## The data:
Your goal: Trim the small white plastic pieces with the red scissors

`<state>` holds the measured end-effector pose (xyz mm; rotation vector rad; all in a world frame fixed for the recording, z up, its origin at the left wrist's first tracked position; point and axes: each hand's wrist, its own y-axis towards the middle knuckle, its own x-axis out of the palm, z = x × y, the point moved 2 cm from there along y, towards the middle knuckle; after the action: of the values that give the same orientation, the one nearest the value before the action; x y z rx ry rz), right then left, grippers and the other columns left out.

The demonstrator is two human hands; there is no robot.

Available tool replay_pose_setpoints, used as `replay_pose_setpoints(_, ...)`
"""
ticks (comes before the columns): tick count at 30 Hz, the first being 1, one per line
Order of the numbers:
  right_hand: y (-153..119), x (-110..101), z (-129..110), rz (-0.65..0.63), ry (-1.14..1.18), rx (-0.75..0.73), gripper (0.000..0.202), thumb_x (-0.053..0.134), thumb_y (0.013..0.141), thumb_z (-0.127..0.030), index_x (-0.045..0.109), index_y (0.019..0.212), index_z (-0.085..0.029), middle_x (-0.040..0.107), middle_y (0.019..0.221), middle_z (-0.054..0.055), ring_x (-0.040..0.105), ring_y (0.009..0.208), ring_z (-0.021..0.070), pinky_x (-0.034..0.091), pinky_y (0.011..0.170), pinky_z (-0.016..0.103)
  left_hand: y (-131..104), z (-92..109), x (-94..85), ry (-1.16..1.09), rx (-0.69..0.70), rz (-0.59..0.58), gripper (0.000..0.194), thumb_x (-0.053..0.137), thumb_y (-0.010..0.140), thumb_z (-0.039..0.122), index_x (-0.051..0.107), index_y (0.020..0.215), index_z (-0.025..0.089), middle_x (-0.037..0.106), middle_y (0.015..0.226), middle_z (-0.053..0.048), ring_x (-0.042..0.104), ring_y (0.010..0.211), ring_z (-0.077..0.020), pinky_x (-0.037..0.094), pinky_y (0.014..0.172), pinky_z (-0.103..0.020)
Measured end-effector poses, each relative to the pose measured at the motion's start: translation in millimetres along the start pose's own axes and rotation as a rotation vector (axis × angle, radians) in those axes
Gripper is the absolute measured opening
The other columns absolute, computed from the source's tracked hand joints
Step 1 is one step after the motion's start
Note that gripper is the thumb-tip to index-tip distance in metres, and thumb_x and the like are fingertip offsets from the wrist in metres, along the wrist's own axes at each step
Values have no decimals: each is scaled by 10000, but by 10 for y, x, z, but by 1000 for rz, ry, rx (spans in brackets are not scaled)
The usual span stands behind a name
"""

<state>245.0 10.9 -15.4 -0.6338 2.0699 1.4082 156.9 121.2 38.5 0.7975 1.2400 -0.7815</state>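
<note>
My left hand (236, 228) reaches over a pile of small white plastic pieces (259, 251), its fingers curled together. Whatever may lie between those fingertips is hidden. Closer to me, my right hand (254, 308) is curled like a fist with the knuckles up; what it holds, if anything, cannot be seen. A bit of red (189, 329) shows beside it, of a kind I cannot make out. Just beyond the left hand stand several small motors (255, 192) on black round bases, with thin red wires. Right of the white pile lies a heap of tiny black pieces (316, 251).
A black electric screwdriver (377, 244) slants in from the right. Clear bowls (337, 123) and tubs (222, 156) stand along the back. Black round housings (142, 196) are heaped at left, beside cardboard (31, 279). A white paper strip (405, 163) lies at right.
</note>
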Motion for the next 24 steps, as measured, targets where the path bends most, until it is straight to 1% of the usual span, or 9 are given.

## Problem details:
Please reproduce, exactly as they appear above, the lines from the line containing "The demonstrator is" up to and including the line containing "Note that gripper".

## Final answer:
The demonstrator is two human hands; there is no robot.

Available tool replay_pose_setpoints, used as `replay_pose_setpoints(_, ...)`
"""
ticks (comes before the columns): tick count at 30 Hz, the first being 1, one per line
Order of the numbers:
  right_hand: y (-153..119), x (-110..101), z (-129..110), rz (-0.65..0.63), ry (-1.14..1.18), rx (-0.75..0.73), gripper (0.000..0.202), thumb_x (-0.053..0.134), thumb_y (0.013..0.141), thumb_z (-0.127..0.030), index_x (-0.045..0.109), index_y (0.019..0.212), index_z (-0.085..0.029), middle_x (-0.040..0.107), middle_y (0.019..0.221), middle_z (-0.054..0.055), ring_x (-0.040..0.105), ring_y (0.009..0.208), ring_z (-0.021..0.070), pinky_x (-0.034..0.091), pinky_y (0.011..0.170), pinky_z (-0.016..0.103)
  left_hand: y (-131..104), z (-92..109), x (-94..85), ry (-1.16..1.09), rx (-0.69..0.70), rz (-0.59..0.58), gripper (0.000..0.194), thumb_x (-0.053..0.137), thumb_y (-0.010..0.140), thumb_z (-0.039..0.122), index_x (-0.051..0.107), index_y (0.020..0.215), index_z (-0.025..0.089), middle_x (-0.037..0.106), middle_y (0.015..0.226), middle_z (-0.053..0.048), ring_x (-0.042..0.104), ring_y (0.010..0.211), ring_z (-0.077..0.020), pinky_x (-0.037..0.094), pinky_y (0.014..0.172), pinky_z (-0.103..0.020)
Measured end-effector poses, each relative to the pose measured at the motion's start: translation in millimetres along the start pose's own axes and rotation as a rotation vector (axis × angle, radians) in those axes
Gripper is the absolute measured opening
The other columns absolute, computed from the source's tracked hand joints
Step 1 is one step after the motion's start
Note that gripper is the thumb-tip to index-tip distance in metres, and thumb_x and the like are fingertip offsets from the wrist in metres, along the wrist's own axes at each step

That was the complete answer.